Determine how many lines below contain the string "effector" and give that number without anything else.

** Opening Supplied entries block **

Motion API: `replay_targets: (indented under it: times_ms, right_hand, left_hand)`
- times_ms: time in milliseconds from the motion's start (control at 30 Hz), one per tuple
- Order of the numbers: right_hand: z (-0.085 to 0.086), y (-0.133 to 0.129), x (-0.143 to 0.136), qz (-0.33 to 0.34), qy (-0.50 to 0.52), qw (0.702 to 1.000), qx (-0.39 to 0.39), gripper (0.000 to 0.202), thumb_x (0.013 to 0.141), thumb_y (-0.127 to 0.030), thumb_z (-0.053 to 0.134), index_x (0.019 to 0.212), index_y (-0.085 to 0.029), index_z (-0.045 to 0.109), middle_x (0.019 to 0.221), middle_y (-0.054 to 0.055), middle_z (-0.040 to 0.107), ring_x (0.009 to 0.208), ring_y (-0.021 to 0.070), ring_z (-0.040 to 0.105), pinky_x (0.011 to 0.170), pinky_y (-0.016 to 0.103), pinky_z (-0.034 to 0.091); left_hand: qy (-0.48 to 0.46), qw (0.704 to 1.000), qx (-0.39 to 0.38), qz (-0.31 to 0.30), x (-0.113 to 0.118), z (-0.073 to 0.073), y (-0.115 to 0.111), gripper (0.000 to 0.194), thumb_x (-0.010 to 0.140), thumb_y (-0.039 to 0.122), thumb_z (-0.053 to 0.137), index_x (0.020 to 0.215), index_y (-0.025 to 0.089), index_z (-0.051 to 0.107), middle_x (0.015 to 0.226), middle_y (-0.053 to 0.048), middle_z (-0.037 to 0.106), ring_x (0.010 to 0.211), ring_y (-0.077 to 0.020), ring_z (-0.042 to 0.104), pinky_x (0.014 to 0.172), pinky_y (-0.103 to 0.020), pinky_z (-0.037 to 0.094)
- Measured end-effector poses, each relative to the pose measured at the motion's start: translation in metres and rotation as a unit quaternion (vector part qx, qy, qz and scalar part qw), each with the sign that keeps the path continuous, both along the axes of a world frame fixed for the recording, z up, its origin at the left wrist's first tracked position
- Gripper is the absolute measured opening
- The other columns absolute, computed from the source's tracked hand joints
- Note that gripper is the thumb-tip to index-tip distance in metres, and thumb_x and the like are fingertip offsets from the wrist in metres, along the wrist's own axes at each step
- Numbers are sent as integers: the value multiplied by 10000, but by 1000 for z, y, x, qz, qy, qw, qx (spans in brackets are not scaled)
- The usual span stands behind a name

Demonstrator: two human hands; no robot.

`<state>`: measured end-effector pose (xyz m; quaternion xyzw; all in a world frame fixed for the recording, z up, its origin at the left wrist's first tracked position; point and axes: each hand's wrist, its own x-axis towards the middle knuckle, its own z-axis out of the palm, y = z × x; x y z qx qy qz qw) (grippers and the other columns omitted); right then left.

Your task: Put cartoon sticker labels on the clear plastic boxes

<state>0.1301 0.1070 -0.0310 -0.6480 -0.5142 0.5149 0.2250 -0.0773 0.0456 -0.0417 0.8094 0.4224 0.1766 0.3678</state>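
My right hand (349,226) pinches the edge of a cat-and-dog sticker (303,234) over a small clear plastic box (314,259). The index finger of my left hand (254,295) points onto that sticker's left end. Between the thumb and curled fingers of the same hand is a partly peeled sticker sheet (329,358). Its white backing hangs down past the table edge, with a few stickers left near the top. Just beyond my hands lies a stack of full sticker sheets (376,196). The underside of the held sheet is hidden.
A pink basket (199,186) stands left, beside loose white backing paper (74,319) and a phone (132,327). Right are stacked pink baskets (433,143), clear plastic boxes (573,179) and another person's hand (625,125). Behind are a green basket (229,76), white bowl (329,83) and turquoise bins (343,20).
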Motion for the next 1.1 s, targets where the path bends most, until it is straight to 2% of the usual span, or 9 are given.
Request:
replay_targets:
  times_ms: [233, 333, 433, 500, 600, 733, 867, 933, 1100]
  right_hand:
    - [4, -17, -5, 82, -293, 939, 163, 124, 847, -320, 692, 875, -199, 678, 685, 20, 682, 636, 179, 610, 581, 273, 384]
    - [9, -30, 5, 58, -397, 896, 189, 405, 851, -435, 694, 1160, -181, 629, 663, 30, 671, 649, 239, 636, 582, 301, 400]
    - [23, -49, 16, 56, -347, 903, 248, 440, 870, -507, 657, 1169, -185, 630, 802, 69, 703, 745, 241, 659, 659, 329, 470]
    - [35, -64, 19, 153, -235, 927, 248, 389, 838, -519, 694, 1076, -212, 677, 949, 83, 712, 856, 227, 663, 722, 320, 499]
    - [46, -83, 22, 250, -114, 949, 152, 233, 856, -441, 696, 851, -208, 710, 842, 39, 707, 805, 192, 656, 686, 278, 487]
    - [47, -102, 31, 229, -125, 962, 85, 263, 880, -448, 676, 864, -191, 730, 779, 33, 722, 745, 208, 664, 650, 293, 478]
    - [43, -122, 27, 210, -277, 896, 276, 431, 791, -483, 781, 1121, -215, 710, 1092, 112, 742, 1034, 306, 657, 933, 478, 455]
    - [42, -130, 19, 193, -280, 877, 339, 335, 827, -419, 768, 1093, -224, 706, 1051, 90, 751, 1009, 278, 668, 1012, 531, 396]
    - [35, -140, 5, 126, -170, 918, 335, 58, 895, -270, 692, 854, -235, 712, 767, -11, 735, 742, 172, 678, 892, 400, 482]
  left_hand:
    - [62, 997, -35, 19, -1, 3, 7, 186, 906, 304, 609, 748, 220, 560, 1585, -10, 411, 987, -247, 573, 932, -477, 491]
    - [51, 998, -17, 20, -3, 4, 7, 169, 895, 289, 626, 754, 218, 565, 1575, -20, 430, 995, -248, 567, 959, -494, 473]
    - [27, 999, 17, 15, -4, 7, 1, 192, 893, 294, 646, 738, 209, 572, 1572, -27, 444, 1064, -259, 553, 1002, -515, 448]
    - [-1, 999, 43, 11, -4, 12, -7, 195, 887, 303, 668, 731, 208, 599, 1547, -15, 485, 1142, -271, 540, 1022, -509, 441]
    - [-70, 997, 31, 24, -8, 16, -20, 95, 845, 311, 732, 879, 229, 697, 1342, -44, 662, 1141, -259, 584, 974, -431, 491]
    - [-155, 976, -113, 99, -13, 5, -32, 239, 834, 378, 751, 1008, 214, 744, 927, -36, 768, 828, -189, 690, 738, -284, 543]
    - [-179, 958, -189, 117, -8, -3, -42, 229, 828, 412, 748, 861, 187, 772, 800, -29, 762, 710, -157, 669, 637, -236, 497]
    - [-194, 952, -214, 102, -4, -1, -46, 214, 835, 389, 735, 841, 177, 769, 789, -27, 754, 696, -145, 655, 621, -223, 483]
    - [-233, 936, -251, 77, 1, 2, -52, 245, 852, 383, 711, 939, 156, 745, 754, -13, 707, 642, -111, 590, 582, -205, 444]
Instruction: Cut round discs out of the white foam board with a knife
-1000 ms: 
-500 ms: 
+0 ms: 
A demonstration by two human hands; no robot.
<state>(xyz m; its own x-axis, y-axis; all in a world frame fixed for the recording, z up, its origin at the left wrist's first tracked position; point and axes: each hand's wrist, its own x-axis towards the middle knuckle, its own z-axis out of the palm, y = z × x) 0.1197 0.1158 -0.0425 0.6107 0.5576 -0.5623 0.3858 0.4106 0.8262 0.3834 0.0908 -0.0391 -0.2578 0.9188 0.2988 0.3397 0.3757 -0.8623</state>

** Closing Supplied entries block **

- **Answer for the task**
2